Oct 23, 2016 at 12:34am
Are there different C++ language implementations for different CPU architectures? Or is there a once size fits all implementation for C++ regardless of CPU architecture? Does the same apply for GPUs?
Last edited on Oct 23, 2016 at 3:23am
Oct 23, 2016 at 1:06am
GPU is for intensive graphics tasks (mainly in games).
CPU is for all general-purpose tasks.
Oct 23, 2016 at 4:55am
The compiler needs to be aware of the target architecture in order to be able to generate code for it.
There are special circumstances that allow some degree of abstraction. For example, a C++ compiler might generate only LLVM bytecode, and LLVM may assemble that single bytecode into code for a specific architecture. That would allow the C++ compiler itself (the frontend, as it's called in compiler parlance) to be platform-agnostic, and move the architecture-specific details to the LLVM backend. LLVM still needs to know the platform that's being targeted, though.
Oct 24, 2016 at 1:14pm
In science and engineering a lot of the huge number-crunching is done by parallel processing. Because GPUs tend to be cheaper than CPUs (as well as for other reasons associated with their original function) there are now a lot of "big-data" applications using parallel-processing based on large numbers of GPUs. The application platform here is CUDA (see https://en.wikipedia.org/wiki/CUDA ). It has bindings to all the big number-crunching languages such as C++ and Fortran.
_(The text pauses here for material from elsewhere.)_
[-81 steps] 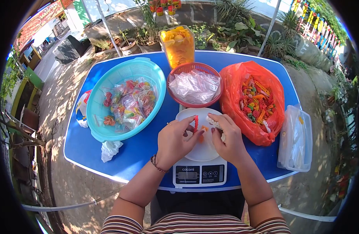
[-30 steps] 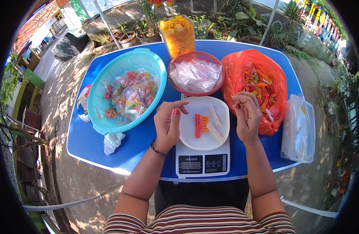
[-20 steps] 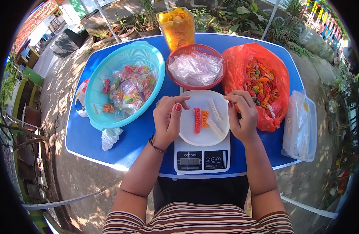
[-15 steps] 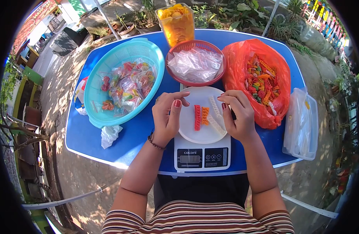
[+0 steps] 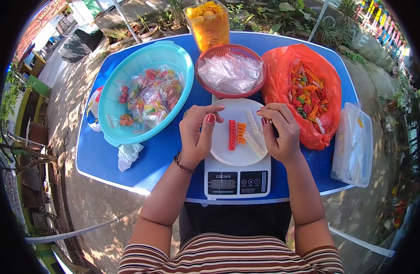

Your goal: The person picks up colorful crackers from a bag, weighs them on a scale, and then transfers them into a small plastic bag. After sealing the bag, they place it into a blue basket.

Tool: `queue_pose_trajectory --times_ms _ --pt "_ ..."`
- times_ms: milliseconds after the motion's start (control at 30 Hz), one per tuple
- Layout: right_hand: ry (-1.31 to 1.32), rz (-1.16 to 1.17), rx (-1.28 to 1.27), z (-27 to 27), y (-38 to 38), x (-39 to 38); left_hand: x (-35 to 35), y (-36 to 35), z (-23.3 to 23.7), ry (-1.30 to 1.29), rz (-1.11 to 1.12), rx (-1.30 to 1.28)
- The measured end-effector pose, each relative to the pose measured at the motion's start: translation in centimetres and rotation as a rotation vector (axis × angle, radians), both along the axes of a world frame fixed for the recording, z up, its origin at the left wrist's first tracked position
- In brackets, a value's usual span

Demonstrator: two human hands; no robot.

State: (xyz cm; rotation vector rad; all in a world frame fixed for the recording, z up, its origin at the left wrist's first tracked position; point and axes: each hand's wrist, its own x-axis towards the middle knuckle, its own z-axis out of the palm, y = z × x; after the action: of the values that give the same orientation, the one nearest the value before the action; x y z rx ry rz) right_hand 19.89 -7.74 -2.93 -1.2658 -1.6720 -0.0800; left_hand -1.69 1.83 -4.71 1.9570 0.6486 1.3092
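Between the hands, on the white plate (image 5: 239,157), ridged snack sticks lie pointing away: red stick (image 5: 231,135) nearer left hand (image 5: 196,137), white sticks (image 5: 254,144) nearer right hand (image 5: 279,134). Left loosely curled, empty; right curled, contents unclear.

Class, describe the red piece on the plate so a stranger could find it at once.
On the blue table, a scale sits at the near edge with a white plate on top. The red piece is the leftmost strip, beside a shorter orange piece and two white ones.
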Motion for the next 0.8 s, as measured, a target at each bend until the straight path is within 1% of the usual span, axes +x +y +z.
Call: queue_pose_trajectory --times_ms 200,400,500,600,800 --pt "0.003 0.004 0.012 0.0 0.1 0.0 -0.3 0.2 -0.1 0.059 -0.022 0.056" --pt "-0.021 0.004 0.01 0.0 0.1 -0.2 -0.4 0.1 0.5 0.122 0.003 0.023" --pt "-0.053 0.012 0.012 0.0 0.2 -0.4 -0.4 0.3 0.9 0.155 -0.001 0.138" --pt "-0.098 0.025 0.007 0.3 0.3 -0.8 -0.1 0.2 1.3 0.152 0.012 0.184" --pt "-0.206 -0.006 -0.01 0.7 2.1 -1.1 -0.2 0.5 1.2 0.115 -0.02 0.133"
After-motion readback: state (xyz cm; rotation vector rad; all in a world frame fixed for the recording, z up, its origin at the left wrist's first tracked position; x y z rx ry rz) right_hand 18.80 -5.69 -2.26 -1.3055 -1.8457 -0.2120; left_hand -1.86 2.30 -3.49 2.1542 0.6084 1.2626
GPUs are being used for a lot more than just graphics now.
Last edited on Oct 24, 2016 at 1:15pm
Oct 24, 2016 at 6:59pm
The very purpose of the programming languages is to provide an abstraction. We, developers, do use C++ through its interface. That interface does not specify architecture. The implementers of compiler&standard library obviously have to do it in terms of the architecture.

A compiler (e.g. GCC) can support multiple architectures, but it won't use the same binary in all of them.


The GPGPU (use of GPU for general purpose computing) is almost as old as GPU.
CUDA is NVidia's product. There is also OpenCL https://en.wikipedia.org/wiki/OpenCL
The GPU's differ from CPU's quite a lot, but the CUDA/OpenCL try to minimize that gap.

@SakurasouBusters: You surely know that some discrete GPU's have no connector for monitor and are made only for number-crunching?